* Task statement *
Repeat the stretch of entries below from the line with "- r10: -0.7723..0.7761" through the line with "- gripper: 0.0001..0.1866". Include both ends and add nothing.

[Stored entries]

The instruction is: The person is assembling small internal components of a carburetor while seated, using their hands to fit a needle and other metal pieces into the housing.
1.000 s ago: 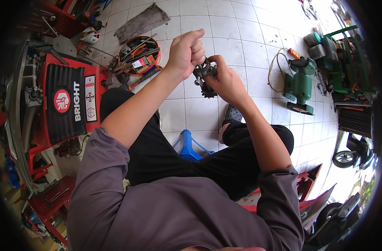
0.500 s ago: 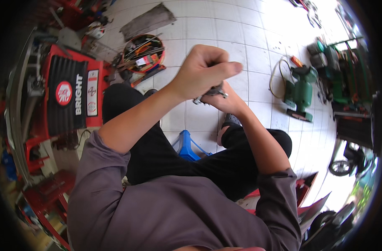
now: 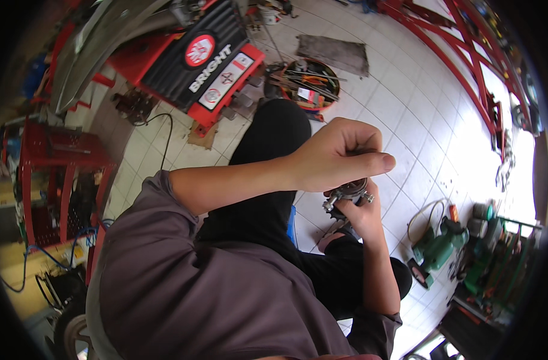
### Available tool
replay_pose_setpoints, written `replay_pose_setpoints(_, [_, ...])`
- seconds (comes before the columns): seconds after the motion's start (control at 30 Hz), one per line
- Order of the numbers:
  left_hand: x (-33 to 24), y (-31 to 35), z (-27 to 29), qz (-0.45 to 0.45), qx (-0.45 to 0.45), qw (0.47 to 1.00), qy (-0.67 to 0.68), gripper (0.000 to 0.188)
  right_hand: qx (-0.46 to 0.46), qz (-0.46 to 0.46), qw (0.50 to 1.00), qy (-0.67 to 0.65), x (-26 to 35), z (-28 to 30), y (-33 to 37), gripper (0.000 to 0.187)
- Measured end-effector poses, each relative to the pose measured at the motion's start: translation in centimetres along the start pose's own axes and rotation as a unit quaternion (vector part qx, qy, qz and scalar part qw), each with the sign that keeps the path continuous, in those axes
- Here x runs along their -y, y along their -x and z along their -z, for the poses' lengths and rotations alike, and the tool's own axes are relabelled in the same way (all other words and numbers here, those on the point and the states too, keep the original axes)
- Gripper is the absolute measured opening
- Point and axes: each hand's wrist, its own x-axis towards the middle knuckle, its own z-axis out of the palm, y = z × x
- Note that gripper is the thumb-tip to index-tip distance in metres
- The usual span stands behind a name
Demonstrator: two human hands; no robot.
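My left hand (image 3: pixel 337 155) is curled into a fist, thumb laid along the top, just above my right hand. Whatever its fingers close around is hidden. Below it, my right hand (image 3: pixel 365 217) grips a small round metal machine part (image 3: pixel 350 191) with bolts sticking out and a dark toothed edge on its underside. The left fist covers much of this part's top, so I cannot tell whether the fist touches it. Both hands are held out over my bent knees.
Ahead on the tiled floor stand a round tub of tools (image 3: pixel 323 108) and a grey mat (image 3: pixel 340 54). A red and black machine (image 3: pixel 193 60) is at the left front, a red cart (image 3: pixel 64 156) further left. At right is a green bench grinder (image 3: pixel 439 246).
My view has swung left, so the surroundings have shifted right in the picture. Both hands stay together, and more of the metal part shows beneath the left fist.
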Motion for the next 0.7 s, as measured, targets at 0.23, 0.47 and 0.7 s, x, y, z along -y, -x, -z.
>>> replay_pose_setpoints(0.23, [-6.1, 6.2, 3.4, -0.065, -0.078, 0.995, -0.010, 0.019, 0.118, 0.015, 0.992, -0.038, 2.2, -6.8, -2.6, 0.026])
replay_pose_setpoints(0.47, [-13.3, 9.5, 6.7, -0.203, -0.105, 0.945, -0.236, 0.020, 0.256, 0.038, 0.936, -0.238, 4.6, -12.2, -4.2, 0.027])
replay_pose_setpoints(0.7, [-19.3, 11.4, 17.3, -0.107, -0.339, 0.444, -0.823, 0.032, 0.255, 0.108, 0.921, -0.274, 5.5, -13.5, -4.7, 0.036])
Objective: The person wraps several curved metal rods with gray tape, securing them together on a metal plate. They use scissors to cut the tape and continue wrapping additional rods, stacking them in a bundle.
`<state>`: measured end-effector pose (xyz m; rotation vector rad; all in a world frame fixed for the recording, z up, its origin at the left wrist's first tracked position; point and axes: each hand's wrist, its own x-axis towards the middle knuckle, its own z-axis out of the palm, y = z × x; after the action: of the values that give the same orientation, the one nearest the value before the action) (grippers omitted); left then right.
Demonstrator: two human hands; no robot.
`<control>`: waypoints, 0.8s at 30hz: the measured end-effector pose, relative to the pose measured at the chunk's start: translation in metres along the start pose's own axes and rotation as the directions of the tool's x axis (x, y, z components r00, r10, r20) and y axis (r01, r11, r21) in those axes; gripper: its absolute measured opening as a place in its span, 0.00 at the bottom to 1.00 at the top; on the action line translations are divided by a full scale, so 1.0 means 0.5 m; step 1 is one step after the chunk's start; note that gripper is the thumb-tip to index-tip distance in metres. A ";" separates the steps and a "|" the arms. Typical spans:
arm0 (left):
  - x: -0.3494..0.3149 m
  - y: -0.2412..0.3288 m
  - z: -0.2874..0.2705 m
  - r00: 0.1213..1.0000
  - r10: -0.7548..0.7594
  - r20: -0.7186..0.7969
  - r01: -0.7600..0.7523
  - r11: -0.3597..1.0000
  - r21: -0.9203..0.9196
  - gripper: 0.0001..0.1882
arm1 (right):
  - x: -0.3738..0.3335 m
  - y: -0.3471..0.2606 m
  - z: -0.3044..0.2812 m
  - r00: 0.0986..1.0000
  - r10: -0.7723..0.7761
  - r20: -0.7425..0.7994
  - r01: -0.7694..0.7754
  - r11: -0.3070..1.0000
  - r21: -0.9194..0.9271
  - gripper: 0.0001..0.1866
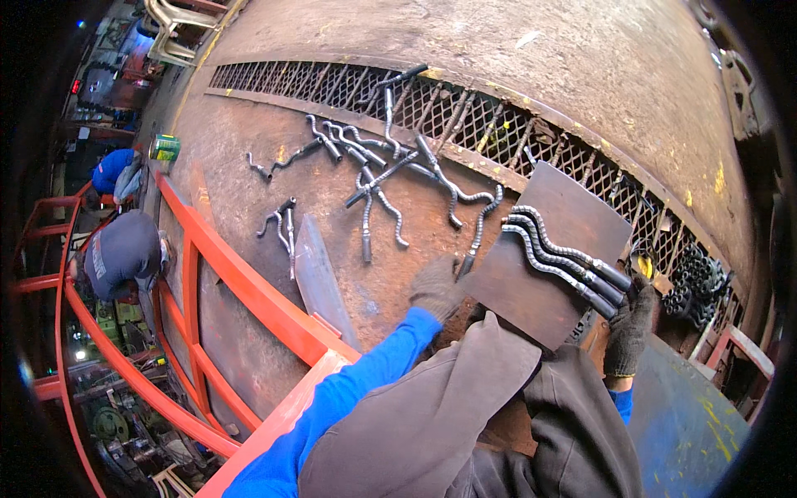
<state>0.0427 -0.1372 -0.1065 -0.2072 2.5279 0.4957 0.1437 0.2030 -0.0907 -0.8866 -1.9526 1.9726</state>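
My left hand (437,288), in a dark knitted glove, closes at the dark pipe end of a wavy metal rod (486,217) on the rusty floor. Three similar wavy rods (558,256) lie side by side on a square steel plate (531,300) in front of me. Each has a ribbed, snaking part and a straight dark pipe end. At those pipe ends is my right hand (629,334), also gloved, with its thumb and fingers around them; part of its grip is hidden.
Several loose wavy rods (382,178) lie scattered ahead, beside a metal grating (465,116). A bundle of dark pipes (697,286) sits at right. A red steel frame (249,290) stands at left, with a bent-over person (124,253) by it. A pointed metal sheet (320,278) lies nearby.
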 end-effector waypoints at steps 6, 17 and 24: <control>0.057 0.024 0.028 0.996 -0.022 0.088 0.015 0.996 0.083 0.23 | 0.011 -0.057 -0.002 0.986 0.168 -0.009 -0.154 0.926 0.345 0.21; 0.032 -0.017 -0.135 0.985 0.102 0.141 0.059 0.567 -0.822 0.18 | 0.020 -0.218 0.038 0.968 -0.240 -0.073 0.237 0.970 -0.050 0.13; -0.080 0.245 -0.304 0.861 0.508 0.023 -0.308 0.558 -0.771 0.13 | 0.019 -0.300 0.180 0.850 -0.154 0.504 0.144 0.988 0.059 0.22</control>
<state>-0.0281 -0.0817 0.0712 0.1677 1.9595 1.6581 0.0486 0.1467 0.0453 -0.1945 -2.1736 2.2898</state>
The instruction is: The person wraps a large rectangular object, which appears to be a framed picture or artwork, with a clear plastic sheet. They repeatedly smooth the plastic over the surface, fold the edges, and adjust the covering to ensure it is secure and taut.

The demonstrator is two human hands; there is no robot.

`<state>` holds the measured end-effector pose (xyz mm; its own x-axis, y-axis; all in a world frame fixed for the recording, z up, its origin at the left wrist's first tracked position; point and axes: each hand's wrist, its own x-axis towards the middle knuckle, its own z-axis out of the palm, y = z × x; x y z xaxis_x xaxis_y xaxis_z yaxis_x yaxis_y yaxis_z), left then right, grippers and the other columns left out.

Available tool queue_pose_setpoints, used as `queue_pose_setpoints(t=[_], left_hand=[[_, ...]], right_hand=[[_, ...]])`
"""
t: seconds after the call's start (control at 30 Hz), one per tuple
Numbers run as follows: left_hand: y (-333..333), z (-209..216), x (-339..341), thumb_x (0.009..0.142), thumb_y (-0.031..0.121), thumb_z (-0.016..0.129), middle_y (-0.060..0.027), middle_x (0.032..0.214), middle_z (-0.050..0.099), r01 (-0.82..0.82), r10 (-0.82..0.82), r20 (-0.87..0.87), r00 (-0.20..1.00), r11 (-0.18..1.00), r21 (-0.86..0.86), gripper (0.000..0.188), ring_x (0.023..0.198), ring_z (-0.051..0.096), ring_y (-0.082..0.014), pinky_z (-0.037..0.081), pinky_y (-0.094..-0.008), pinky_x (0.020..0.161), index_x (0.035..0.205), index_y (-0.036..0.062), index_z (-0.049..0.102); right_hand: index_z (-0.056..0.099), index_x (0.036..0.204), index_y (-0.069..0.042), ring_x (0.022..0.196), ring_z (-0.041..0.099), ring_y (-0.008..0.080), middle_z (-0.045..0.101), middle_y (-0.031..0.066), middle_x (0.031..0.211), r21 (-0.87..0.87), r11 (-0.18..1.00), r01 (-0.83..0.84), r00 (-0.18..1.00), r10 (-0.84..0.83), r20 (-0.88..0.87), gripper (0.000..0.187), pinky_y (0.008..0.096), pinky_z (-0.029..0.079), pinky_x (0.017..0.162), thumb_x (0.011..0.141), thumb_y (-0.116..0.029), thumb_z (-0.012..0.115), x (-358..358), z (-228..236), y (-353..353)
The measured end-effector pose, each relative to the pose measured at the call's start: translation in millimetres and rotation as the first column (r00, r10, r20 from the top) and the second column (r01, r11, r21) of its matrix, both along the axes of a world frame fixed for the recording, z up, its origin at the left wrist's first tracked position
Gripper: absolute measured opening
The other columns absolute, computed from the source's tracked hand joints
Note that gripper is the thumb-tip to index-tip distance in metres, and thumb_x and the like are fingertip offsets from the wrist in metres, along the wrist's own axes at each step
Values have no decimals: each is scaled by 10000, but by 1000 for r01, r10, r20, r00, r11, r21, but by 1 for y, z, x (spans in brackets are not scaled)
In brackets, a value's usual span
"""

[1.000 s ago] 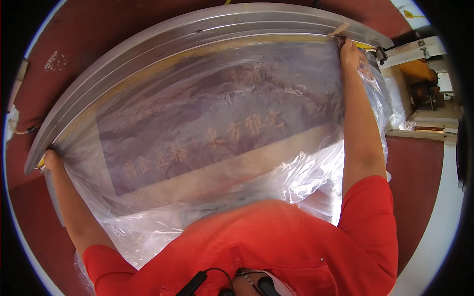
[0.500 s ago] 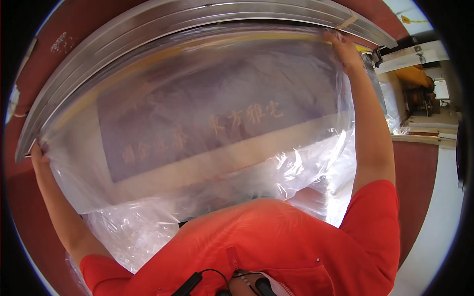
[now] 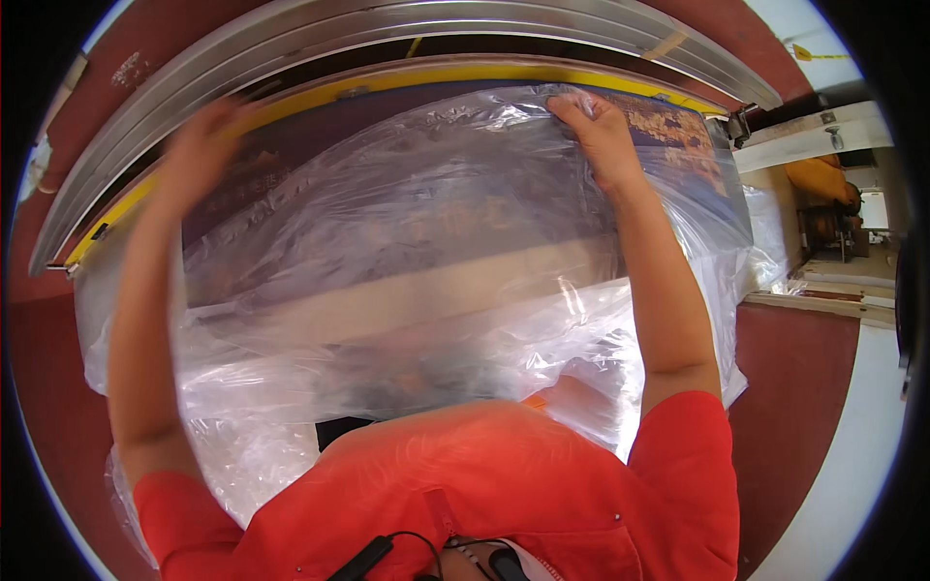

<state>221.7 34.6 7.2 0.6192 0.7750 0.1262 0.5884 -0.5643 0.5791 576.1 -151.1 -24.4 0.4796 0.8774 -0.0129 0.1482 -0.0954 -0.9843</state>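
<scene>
A clear plastic sheet (image 3: pixel 426 194) drapes over a dark panel with gold lettering and patterns (image 3: pixel 668 136) and hangs toward my body. My right hand (image 3: pixel 603 136) is closed on the sheet's bunched far edge, right of the middle. At the upper left, my left hand (image 3: pixel 205 145) is smeared by motion over the panel's far left part; its fingers cannot be made out. Bare dark panel shows at the far right corner, past the sheet's edge. A yellow strip (image 3: pixel 436 76) runs along the panel's far side.
Beyond the strip curves a long silver metal rail (image 3: pixel 484 29), with a dark gap between them. A small dark clamp-like fitting (image 3: pixel 740 126) sits at its right end. Reddish-brown floor (image 3: pixel 804 387) shows at the right, and a machine with an orange part (image 3: pixel 823 184) stands farther off.
Both hands have moved inward from the far corners. The sheet's far edge has come away from the rail, baring the yellow strip and part of the panel. My right hand still grips it.
</scene>
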Motion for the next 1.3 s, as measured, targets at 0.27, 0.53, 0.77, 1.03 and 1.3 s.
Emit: queue_pose_setpoints(t=[0.27, 0.53, 0.77, 1.03, 1.3], left_hand=[[-86, -42, 215, 757, 265, 568, 45, 580, 421, 415, -41, 612, 790, 771, -483, 216, 524, 354, -42, 280, -193, 461, 670, 70, 532], [-19, -41, -186, 769, 140, 535, 31, 747, 415, -97, 298, 255, 920, 803, -589, 89, 694, 386, -64, 324, -195, 618, 806, 65, 504], [-101, 25, -569, 797, 258, 478, -80, 922, 541, -966, 902, -351, 251, 259, -23, 322, 842, 517, -198, 416, -312, 744, 1034, 42, 511], [82, -100, -530, 818, 265, 416, -188, 948, 530, -567, 760, -114, 640, 567, 598, 333, 852, 522, -311, 415, -366, 748, 1013, 1, 476], [130, -102, -442, 811, 144, 404, -161, 1046, 478, -646, 731, -212, 649, 677, 354, 273, 894, 506, -306, 414, -343, 725, 1048, 17, 449]], right_hand=[[572, 742, -53, 612, 458, 54, 533, -9, 646, 96, 982, -162, 974, 144, 176, 130, 207, 367, 562, 697, -172, 599, -9, -5, 9], [547, 708, -101, 456, 467, 173, 477, 42, 495, -140, 887, -441, 577, 400, 712, 227, 285, 353, 445, 701, -320, 607, -76, 17, -7], [540, 777, -61, 554, 502, 188, 524, 71, 619, -244, 628, -739, 464, 737, 492, 137, 296, 382, 515, 712, -182, 527, -114, 62, -45], [539, 965, -37, 663, 504, 107, 549, 28, 852, -492, 847, 200, 781, 166, 603, 355, 259, 435, 586, 714, -287, 560, 204, 182, -207], [464, 1065, -60, 1069, 392, 267, 432, 139, 1146, -9, 997, 77, 50, 5, 999, 327, 380, 281, 903, 799, -250, 464, 65, 85, -117]])
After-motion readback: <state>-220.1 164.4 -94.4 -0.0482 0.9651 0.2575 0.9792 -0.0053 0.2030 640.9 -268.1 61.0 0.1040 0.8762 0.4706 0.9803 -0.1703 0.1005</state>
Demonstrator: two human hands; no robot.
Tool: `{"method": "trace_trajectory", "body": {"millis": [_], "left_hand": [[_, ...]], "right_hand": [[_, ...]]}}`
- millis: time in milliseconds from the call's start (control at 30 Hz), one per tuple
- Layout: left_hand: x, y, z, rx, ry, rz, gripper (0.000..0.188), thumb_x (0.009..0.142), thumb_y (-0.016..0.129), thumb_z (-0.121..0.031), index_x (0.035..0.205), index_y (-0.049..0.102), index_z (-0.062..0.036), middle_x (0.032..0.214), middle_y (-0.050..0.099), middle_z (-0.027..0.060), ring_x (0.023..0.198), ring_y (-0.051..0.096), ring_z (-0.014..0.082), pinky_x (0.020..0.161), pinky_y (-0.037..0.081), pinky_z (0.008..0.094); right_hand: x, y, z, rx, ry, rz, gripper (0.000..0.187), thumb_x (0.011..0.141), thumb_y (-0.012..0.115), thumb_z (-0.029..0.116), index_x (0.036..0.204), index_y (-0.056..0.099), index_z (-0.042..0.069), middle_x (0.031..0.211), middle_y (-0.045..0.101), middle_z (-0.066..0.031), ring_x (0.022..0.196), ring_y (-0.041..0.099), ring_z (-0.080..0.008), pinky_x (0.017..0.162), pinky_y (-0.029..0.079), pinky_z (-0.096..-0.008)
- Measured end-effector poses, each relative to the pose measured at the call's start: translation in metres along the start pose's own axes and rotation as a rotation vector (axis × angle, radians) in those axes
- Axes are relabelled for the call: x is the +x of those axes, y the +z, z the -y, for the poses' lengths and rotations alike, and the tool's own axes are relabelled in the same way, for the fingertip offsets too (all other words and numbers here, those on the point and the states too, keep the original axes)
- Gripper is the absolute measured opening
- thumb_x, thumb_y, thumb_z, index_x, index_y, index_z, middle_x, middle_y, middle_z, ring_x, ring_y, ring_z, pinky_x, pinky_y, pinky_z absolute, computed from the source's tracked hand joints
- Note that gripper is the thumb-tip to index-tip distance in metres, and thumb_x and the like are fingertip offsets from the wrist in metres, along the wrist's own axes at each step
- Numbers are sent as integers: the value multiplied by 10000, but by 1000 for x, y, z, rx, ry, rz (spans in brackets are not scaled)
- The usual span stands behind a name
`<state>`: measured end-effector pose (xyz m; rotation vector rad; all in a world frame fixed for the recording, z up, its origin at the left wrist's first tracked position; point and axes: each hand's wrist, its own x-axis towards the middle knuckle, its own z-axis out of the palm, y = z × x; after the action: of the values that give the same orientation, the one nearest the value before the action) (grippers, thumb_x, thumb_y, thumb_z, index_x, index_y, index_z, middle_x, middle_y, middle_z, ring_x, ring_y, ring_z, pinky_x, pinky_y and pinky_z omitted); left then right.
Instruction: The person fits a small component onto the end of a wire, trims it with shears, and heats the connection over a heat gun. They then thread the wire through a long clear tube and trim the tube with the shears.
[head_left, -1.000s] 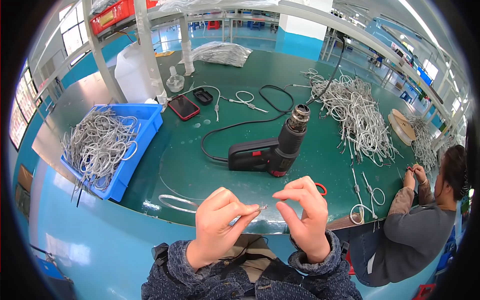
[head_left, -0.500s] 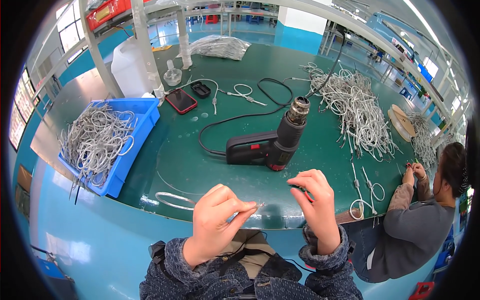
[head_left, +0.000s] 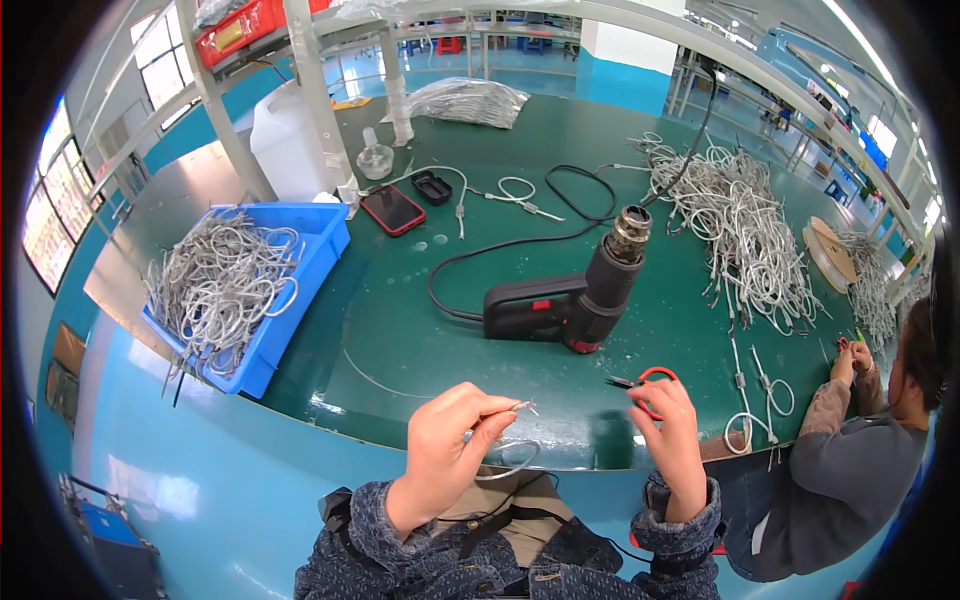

* Final answer *
  - r10: -0.7723..0.7761
  - r20: -0.7425..0.7994
  - r01: -0.7694..0.7754
  - r11: -0.3070..1.0000
  - r21: -0.9194..0.9271
  - gripper: 0.0001..0.1866

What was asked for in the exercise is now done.